Checamos: post viral faz alegações falsas sobre vacinação e ignora evidências científicas

·1 min de leitura
  • Publicação faz afirmações infundadas sobre imunização contra a Covid-19

  • Texto ignora evidências científicas

  • Vacinas aprovadas pela Anvisa são seguras e eficazes contra doenças

Circula em grupos do Telegram uma mensagem com afirmações falsas sobre a vacinação contra o novo coronavírus e pesquisas sobre Aids, câncer e Influenza. Além disso, a peça de desinformação alega que não existem vacinas contra a gripe, o que não é verdade.

A Agência Nacional de Vigilância Sanitária (Anvisa) é responsável pela avaliação e aprovação de medicamentos no Brasil. Para um imunizante ser liberado no Brasil o órgão analisa como ele foi produzido, os estudos e embasamentos técnicos que concluíram pela segurança e eficácia do medicamento. Após a liberação do uso em seres humanos, a Anvisa também faz o monitoramento para possíveis eventos adversos.

Mensagem com informação falsa é compartilhada no Telegram em grupos antivacina (Foto: Telegram/Reprodução)
Mensagem com informação falsa é compartilhada no Telegram em grupos antivacina (Foto: Telegram/Reprodução)

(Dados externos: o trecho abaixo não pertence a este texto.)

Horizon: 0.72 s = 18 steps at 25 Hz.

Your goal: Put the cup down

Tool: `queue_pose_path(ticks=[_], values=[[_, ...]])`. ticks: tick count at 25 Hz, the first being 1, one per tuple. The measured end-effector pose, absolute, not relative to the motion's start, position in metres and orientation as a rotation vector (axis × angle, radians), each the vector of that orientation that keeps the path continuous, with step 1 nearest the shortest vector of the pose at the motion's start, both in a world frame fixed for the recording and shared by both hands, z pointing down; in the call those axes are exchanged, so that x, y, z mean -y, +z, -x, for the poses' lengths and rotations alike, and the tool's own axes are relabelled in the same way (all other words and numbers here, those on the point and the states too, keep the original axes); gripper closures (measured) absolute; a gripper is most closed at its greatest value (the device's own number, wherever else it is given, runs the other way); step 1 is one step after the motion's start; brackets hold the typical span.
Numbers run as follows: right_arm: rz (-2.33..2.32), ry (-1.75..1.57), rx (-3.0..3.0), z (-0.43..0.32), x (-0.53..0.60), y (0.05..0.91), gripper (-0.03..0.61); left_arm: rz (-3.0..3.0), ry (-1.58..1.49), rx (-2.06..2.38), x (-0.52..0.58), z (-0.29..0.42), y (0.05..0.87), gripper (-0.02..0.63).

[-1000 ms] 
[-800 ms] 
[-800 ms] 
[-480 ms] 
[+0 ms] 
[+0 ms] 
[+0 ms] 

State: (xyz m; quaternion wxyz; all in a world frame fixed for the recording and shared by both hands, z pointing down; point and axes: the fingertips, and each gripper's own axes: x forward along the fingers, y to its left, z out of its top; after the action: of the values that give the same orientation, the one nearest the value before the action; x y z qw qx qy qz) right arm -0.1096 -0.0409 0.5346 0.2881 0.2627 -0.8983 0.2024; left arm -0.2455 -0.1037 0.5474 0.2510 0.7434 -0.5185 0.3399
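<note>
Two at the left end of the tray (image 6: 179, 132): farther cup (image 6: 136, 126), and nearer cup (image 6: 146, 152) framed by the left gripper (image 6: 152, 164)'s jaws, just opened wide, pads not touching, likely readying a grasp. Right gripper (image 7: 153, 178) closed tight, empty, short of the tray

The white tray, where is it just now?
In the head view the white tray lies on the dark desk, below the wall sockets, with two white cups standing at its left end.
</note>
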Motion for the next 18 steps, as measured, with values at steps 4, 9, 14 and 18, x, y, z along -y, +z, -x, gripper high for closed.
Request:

A publicação viral ignora uma série de evidências científicas e avanços tecnológicos ao tentar estabelecer uma correlação entre o tempo que um imunizante leva para ser produzido e distribuído para a população: “Após 40 anos de pesquisa, não há vacina contra Aids. Após 76 anos de pesquisa, não há vacina contra influenza. Após 100 anos de pesquisa, não há vacina contra o câncer. Mas depois de apenas 6 meses existe uma vacina contra um "vírus" que apareceu "de repente" e aqueles que questionam esta vacina são conspiradores sem cérebro”, diz a peça de desinformação.

O argumento sobre o tempo de produção de um imunizante é difundida por grupos antivacina para negar a eficácia do imunizante que são comprovadamente eficazes contra a Covid-19.

A vacina do novo coronavírus foi produzida em tempo recorde. Antes da pandemia, o imunizante contra a caxumba foi desenvolvido de forma mais rápida e levou quatro anos para ser liberado para uso em seres humanos.

O rápido desenvolvimento do imunizante contra a Covid-19 se deve à soma de esforços e investimentos dos governos e empresas para combater a pandemia.